**Description of the task**
Down to the last line, repeat the data below exactly.

**Record set**
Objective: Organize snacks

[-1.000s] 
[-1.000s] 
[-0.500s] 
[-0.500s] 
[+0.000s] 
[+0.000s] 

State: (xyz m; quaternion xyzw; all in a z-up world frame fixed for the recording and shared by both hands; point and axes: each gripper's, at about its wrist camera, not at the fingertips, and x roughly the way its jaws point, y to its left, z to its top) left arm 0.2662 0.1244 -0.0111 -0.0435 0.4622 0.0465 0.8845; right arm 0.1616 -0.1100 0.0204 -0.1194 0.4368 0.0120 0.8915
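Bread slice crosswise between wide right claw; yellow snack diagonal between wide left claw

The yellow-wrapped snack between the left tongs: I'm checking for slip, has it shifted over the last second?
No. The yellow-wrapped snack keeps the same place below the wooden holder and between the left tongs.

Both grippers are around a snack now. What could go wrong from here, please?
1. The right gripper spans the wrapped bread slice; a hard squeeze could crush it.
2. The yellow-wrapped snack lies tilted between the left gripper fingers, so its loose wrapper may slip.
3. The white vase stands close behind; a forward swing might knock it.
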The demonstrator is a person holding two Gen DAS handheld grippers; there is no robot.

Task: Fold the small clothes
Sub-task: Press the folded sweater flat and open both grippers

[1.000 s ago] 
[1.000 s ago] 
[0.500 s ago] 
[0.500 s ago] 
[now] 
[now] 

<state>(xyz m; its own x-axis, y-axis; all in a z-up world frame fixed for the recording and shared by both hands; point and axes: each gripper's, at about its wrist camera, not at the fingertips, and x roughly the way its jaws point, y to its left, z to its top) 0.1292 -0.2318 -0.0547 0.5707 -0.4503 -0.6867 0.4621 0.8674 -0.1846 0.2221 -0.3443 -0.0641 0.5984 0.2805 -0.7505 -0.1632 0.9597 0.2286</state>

**Exercise response**
Objective: Organize snacks

[-1.000s] 
[-1.000s] 
[-0.500s] 
[-0.500s] 
[+0.000s] 
[+0.000s] 

State: (xyz m; quaternion xyzw; all in a z-up world frame fixed for the recording and shared by both hands; point and axes: each gripper's, at about its wrist camera, not at the fingertips, and x roughly the way its jaws point, y to its left, z to its top) left arm 0.2662 0.1244 -0.0111 -0.0435 0.4622 0.0465 0.8845; right arm 0.1616 -0.1100 0.0204 -0.1194 0.4368 0.0120 0.8915
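Bread slice crosswise between wide right claw; yellow snack diagonal between wide left claw

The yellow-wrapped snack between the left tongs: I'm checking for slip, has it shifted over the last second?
No. The yellow-wrapped snack keeps the same place below the wooden holder and between the left tongs.

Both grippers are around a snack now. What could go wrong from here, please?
1. The right gripper spans the wrapped bread slice; a hard squeeze could crush it.
2. The yellow-wrapped snack lies tilted between the left gripper fingers, so its loose wrapper may slip.
3. The white vase stands close behind; a forward swing might knock it.
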The demonstrator is a person holding two Gen DAS handheld grippers; there is no robot.

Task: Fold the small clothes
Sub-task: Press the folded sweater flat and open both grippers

[1.000 s ago] 
[1.000 s ago] 
[0.500 s ago] 
[0.500 s ago] 
[now] 
[now] 

<state>(xyz m; its own x-axis, y-axis; all in a z-up world frame fixed for the recording and shared by both hands; point and axes: each gripper's, at about its wrist camera, not at the fingertips, and x roughly the way its jaws point, y to its left, z to its top) 0.1292 -0.2318 -0.0547 0.5707 -0.4503 -0.6867 0.4621 0.8674 -0.1846 0.2221 -0.3443 -0.0641 0.5984 0.2805 -0.7505 -0.1632 0.9597 0.2286</state>

The exercise contains no remaining tasks.